The mining and exploration sector is highly competitive. Other companies in the sector have significantly more geological, engineering, technical, mining expertise, equipment, and financial resources. There can be no assurance the Company will attain a level of such resources in order to compete with.

Reliance on Joint Ventures, Partnerships, or Minority Interests

The nature of the Company’s operations may require it to enter into various agreements with partners, joint venture partners, or minority interests in mineral and exploration projects.

There is no guarantee that those with whom the Company needs to deal will be successful in these joint or participating interests for mining and exploration.

Uninsured Risks

The Company may carry insurance to protect against certain risks in such amounts as it considers adequate. Risks not insured against include key person insurance as the Company heavily relies on the company’s directors and officers.

Growth Management

In executing the Company’s business plan for the future, there will be significant pressure on management, operations, technical, and other assets or resources. The Company anticipates that its operating and personnel costs will increase substantially in the future when and if it is able to commence commercial operations. In order to manage its growth, the Company will have to substantially increase consultants, geological personnel, engineers, technical, human resources, and executive and administration staff to run its operations, while at the same time efficiently maintaining a large number of relationships with third parties. The Company will also have to acquire, lease, or rent a substantial amount of mining and extraction equipment. There can be no assurance that the Company will be able to meet these growth objectives.

Reliance on Key Personnel, Service Provider, and Advisors

The Company relies heavily on its director and officers, along with key service providers, business advisors and consultants. The loss of their services would have a material effect on the business of the Company. There can be no assurance that directors and officers, or consultants engaged by the Company will continue to provide services in the employ of, or in a consulting capacity to, the Company or that they will not set up competing businesses or accept positions with competitors. There is no guarantee that certain employees of, and contractors to, the Company who have access to confidential information will not disclose the confidential information.
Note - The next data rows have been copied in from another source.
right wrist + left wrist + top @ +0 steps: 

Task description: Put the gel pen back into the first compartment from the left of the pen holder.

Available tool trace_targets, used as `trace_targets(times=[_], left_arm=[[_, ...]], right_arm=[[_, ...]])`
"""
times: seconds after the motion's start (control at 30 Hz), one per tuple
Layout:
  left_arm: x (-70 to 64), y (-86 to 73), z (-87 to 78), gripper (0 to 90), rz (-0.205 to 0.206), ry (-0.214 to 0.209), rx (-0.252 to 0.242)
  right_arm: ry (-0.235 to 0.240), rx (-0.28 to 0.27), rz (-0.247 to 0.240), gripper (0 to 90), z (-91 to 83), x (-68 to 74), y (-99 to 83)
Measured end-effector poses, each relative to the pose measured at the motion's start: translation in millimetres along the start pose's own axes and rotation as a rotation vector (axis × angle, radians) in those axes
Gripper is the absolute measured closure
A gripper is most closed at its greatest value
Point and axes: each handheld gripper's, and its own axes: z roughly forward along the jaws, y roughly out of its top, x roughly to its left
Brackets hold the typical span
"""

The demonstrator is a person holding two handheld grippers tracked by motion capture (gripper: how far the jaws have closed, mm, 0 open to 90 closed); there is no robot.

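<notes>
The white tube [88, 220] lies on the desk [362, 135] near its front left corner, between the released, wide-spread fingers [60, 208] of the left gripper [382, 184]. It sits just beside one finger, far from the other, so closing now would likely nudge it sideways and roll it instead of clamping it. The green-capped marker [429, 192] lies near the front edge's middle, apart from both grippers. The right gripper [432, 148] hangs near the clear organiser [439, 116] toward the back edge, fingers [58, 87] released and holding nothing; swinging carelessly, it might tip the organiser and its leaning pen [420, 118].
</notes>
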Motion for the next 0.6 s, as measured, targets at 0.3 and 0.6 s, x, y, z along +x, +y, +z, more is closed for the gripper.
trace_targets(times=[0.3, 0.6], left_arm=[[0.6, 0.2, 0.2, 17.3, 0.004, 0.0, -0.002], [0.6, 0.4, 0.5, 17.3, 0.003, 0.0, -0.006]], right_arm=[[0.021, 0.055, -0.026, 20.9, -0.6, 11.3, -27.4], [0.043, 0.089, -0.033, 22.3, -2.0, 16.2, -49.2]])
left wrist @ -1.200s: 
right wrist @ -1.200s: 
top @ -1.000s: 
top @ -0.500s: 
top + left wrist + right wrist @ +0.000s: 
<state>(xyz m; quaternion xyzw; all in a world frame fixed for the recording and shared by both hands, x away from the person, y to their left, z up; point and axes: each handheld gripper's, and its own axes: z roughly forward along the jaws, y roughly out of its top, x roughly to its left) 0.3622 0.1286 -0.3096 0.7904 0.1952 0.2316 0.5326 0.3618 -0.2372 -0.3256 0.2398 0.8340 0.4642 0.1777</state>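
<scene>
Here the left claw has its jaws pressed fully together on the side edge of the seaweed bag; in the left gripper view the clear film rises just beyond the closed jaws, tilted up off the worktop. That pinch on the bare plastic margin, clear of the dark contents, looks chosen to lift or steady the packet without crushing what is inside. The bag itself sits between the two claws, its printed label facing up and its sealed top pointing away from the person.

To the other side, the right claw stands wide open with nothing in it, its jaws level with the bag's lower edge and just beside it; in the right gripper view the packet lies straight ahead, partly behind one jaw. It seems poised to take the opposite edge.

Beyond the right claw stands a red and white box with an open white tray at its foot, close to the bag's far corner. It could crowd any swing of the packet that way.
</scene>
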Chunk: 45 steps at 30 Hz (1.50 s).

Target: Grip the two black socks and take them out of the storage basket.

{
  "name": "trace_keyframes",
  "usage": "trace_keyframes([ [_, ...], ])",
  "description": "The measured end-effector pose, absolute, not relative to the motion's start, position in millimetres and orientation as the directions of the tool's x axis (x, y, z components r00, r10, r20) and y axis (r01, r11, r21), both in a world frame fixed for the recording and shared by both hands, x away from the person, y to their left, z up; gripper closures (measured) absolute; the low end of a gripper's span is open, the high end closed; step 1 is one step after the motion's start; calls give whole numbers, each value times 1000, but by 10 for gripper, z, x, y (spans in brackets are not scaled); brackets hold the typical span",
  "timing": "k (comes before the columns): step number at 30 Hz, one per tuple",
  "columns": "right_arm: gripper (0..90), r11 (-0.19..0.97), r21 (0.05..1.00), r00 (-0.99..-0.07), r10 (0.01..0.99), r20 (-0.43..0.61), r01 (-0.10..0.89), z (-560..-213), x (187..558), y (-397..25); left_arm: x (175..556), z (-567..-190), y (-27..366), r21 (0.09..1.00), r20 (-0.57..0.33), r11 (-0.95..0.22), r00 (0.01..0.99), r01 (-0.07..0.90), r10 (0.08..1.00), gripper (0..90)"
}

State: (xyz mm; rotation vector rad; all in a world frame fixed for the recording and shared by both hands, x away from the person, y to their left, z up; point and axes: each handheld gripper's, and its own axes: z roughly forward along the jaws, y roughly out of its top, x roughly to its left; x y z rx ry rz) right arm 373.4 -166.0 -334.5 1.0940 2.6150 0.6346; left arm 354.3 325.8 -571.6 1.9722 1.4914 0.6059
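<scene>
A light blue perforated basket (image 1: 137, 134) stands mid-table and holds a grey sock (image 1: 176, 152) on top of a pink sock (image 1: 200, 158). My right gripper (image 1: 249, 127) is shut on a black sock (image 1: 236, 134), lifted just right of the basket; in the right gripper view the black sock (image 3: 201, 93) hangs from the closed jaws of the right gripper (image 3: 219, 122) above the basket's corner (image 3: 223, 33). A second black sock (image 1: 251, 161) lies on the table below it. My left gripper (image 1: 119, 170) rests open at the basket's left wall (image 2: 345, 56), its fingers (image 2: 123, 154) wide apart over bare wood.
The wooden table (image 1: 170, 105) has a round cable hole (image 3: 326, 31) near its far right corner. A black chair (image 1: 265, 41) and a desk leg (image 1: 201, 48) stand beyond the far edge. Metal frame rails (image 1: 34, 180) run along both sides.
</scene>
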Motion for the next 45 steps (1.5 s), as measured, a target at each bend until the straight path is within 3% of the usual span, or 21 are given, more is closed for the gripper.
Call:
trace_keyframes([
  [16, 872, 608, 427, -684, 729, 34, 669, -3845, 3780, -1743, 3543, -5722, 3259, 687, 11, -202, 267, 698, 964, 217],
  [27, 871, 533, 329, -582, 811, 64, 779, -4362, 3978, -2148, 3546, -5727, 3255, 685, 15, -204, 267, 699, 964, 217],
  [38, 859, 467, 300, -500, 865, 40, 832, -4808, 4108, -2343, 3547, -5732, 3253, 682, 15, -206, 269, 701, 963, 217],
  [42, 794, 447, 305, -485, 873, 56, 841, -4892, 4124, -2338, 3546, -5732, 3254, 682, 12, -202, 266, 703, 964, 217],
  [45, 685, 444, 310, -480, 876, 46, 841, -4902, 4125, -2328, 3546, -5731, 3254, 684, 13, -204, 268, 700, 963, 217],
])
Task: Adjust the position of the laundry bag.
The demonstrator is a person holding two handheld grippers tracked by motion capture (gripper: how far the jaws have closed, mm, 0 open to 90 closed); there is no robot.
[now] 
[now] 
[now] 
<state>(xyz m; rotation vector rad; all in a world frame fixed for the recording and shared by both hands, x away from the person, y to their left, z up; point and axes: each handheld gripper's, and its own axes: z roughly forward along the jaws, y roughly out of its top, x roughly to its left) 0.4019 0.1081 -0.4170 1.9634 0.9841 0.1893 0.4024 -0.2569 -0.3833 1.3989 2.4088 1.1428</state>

MANAGEMENT’S RESPONSIBILITY FOR THE CONSOLIDATED FINANCIAL STATEMENTS

The information provided in this report as referenced from the Company’s consolidated financial statements for the referenced reporting period is the sole responsibility of management. In the preparation of the information along with related and accompanying statements and estimates contained herein, management uses careful judgement in assessing the values (or future values) of certain assets or liabilities. It is the opinion of management that such estimates are fair and accurate as presented.

OTHER INFORMATION

Additional information on the Company is available on SEDAR at www.sedar.com.